What's a day in the life of an esports journalist like?
M: "There's a lot of watching of games. For the company I write for, I'm assigned to certain games I have knowledge in and player features. This means you have to be up to date with the latest happenings in the scene, from tournaments to roster shuffles, and maybe the latest meta or the newest character in a game. There's, of course, a lot of writing too, whether it's writing articles or writing scripts. I'll usually spend the whole day writing and formatting my articles, or in interviews, or researching for even more features. At night, I usually try to watch some tournaments and review important matches, especially with big esports teams, and prep articles to pitch for the next day."
The industry is as fast-paced as the games we play.
What are the challenges of being in esports?
M: "The industry is as fast-paced as the games we play. It's usually event after event, and the work never truly stops. You've got to be able to stay afloat and keep on top of everything, otherwise it falls apart."
What's something you wish more people knew about your profession?
M: "People assume that those who work in esports and gaming play games all day. That couldn't be farther from the truth! In fact, it's when I started working in esports that I barely had time to actually play games. And when I do get extra time to play, I don't like playing games that remind me of work. A lot of my colleagues feel the same way, too!
People assume that because I work in this industry and because I'm a woman, I'm a streamer or an 'e-girl'. I'm not. There are a lot more jobs in the esports industry other than being a streamer or pro player."
What can people expect to earn in your field?
M: "Another assumption about the industry is that people who work in esports make millions because of what we see on mainstream media or seeing the prize pools of major tournaments. But like any other job or career path, the people who make headlines are a very small percentage of an entire ecosystem. And like any other job or career path, how much you'll make depends on what job you'll be taking, how hard you work, what company you work for, and how you actually advance in the industry.
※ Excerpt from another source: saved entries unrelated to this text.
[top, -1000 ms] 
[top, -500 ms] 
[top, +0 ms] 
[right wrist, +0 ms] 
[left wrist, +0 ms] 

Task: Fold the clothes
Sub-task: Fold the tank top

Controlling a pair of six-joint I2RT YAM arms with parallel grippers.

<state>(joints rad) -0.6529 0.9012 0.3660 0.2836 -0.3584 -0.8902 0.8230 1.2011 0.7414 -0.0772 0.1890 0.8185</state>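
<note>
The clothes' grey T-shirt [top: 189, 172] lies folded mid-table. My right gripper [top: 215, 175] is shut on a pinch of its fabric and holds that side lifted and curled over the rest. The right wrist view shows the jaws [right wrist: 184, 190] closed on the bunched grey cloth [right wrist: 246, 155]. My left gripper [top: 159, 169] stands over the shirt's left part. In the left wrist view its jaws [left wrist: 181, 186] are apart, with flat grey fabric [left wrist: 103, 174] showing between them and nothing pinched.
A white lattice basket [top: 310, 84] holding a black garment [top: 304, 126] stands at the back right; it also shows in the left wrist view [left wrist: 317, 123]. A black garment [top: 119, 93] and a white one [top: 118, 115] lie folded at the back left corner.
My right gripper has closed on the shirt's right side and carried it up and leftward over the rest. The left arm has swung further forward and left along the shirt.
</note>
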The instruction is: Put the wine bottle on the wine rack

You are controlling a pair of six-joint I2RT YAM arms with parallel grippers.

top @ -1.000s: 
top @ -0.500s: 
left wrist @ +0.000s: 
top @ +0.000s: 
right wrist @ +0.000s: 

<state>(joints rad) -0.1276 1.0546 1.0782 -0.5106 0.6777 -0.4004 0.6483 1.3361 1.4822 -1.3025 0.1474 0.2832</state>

I will say that I'm making enough out of writing and talking about games professionally! Enough to make rent, pay my bills, and live the kind of lifestyle I want."
What kind of growth do you see in this career path?
M: "This is difficult to answer. Esports is very young and the professionals that are currently working in the industry are actually part of a pioneering batch that is shaping the various esports career paths as we speak. There's currently no path to follow, because we're the ones actually constructing it. I will say that esports pushes me outside of my comfort zone every single day. I feel like I've definitely grown as a person and as a professional because of the opportunities that esports has given me."
Some people forget this because esports and gaming do start out as fun hobbies. But if you want to work in esports, you should be prepared to WORK.
Any advice for people who want to pursue this line of work?
M: "Don't forget that it's a job. It's work. Some people forget this because esports and gaming do start out as fun hobbies. But if you want to work in esports, you should be prepared to WORK. There's still a certain level of professionalism that you have to bring to the table, even if the table is in Mobile Legends or Valorant. There are reports to submit, there are deadlines, there's ungodly overtime, and there are standards to meet. But stick it out and if you love gaming, you'll be so happy waking up every day knowing you have one of the coolest jobs in the world. I know I am!"